Suppose |x| < 1. Prove that the series(from n= 0 to infinity) of x^(2n) converges and find it's sum.

Answer 1

Question for you: are you familiar with the fact that for \(|x|<1\), you have
\[\sum_{k=1}^\infty x^k=\frac{1}{1-x}~~?\]
Second question: What happens if you replace \(x\) with \(x^2\)?

Answer 2

I was not aware actually. I'm not entirely sure. I know that it will look similar to a particular integral (like how the integral of 1/(1+x^2) dx is arctan(x)

Answer 3

Correction to my first post: The series should start at \(k=0\), not \(k=1\).

Anyway, for the first part, you can consider any of the convergence tests you're familiar with. The ratio test would be particularly easy, so let's give that a shot. You know that a series \(\sum\limits_{n=0}^\infty a_n\) converges if \(\lim\limits_{n\to\infty}\left|\frac{a_{n+1}}{a_n}\right|<1\). With \(a_n=x^{2n}\), you have
\[\lim_{n\to\infty}\left|\frac{x^{2(n+1)}}{x^{2n}}\right|=\lim_{n\to\infty}|x^2|=|x|^2\]When is this limit less than \(1\)?

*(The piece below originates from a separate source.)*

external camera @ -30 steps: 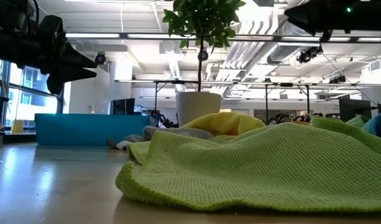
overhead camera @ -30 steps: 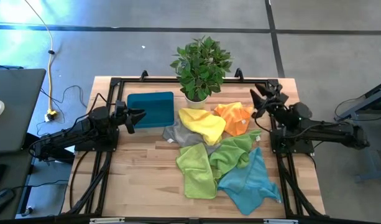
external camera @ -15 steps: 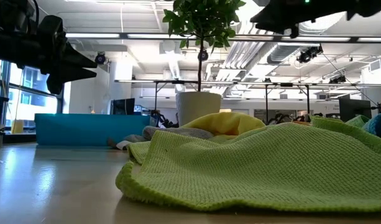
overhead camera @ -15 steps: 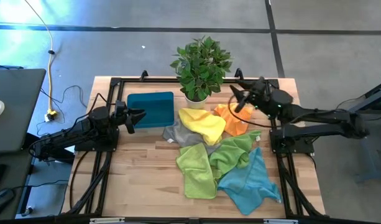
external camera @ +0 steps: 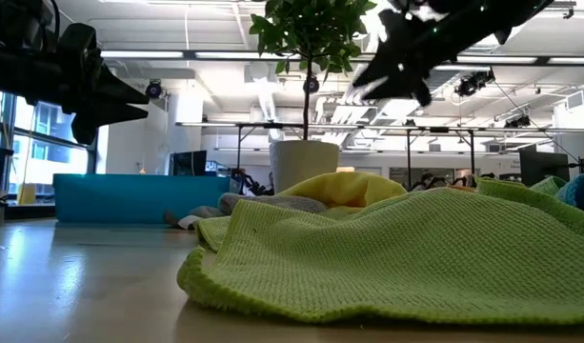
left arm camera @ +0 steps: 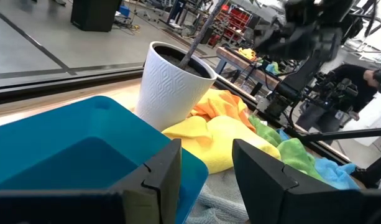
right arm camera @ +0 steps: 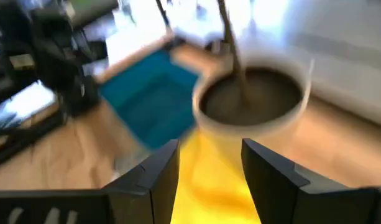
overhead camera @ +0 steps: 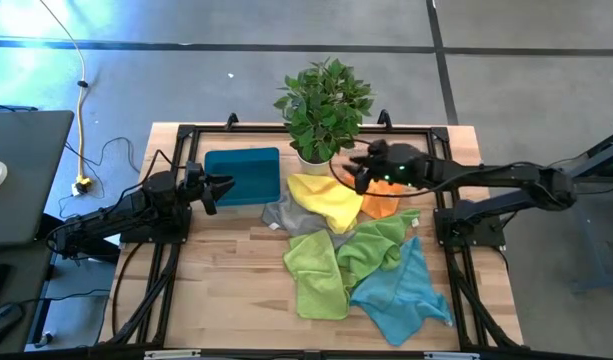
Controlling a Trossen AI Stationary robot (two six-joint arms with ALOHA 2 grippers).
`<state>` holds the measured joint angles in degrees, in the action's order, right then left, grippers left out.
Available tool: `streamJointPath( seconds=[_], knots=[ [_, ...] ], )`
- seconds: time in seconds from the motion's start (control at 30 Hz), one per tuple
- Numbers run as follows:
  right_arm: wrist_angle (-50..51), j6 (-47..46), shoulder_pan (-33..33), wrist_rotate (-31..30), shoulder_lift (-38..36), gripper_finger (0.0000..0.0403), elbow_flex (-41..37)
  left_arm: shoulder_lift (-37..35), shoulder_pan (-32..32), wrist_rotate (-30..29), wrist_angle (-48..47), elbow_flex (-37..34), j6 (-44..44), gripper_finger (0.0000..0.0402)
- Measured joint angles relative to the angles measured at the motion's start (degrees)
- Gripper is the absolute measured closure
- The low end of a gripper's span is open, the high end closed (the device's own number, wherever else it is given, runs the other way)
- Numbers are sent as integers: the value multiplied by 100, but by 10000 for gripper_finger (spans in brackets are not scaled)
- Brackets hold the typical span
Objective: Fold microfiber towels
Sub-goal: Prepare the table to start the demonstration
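Note:
Several microfiber towels lie in a loose heap on the table's middle and right: yellow (overhead camera: 326, 198), orange (overhead camera: 382, 205), grey (overhead camera: 286, 216), lime green (overhead camera: 316, 272), a second green one (overhead camera: 378, 243) and teal-blue (overhead camera: 401, 292). The yellow one rests on the grey and orange ones. My right gripper (overhead camera: 350, 172) is open and empty in the air over the yellow towel (right arm camera: 209, 186), close to the plant pot (right arm camera: 252, 102). My left gripper (overhead camera: 222, 187) is open and empty at the blue tray's left side (left arm camera: 66, 155).
A potted plant (overhead camera: 324, 105) in a white pot (overhead camera: 314, 155) stands at the far edge, right behind the towels. The rigid blue tray (overhead camera: 243, 176) sits at the far left. Bare wood (overhead camera: 226, 290) lies at the near left. Black frame rails (overhead camera: 286, 128) run along the table's edges.
My right gripper has swept from the table's far right corner toward the left, across the orange towel, to a spot over the yellow towel beside the plant pot, tipping downward. It has stayed open. The towels have not moved.

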<state>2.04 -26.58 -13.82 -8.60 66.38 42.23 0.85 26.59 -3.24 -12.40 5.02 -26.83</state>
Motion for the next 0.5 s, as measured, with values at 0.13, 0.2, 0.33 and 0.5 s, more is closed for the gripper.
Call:
streamJointPath(
  seconds=[0.13,0.2,0.33,0.5],
  knots=[
    [634,-681,2,420,309,238,13,1,0,1,0,0,0,268],
    [867,-963,18,586,453,238,13,-1,0,-1,0,0,0,268],
    [1177,-1220,223,714,708,238,14,1,0,0,0,-1,0,268],
    [1258,-1208,648,645,840,238,13,1,0,1,0,0,0,268]
  ],
)
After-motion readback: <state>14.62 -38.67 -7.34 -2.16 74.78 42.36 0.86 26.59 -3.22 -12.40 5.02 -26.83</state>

In other words, for which values of \(x\) is \(|x|^2<1\)?

Answer 4

To find its sum, knowing the particular result from my first post would simplify matters greatly, but if you're not familiar with it, there's no harm in deriving it.

Consider the series
\[\sum\limits_{n=0}^\infty x^{2n}=1+x^2+x^4+x^6+\cdots\]Since every term after the first contains a factor of \(x^2\), we can write
\[\sum\limits_{n=0}^\infty x^{2n}=1+x^2\left(1+x^2+\cdots\right)\]and the group of terms in the parentheses is exactly the original infinite sum, which means we have
\[\sum\limits_{n=0}^\infty x^{2n}=1+x^2\sum\limits_{n=0}^\infty x^{2n}\]and from here you can solve for \(\sum\limits_{n=0}^\infty x^{2n}\).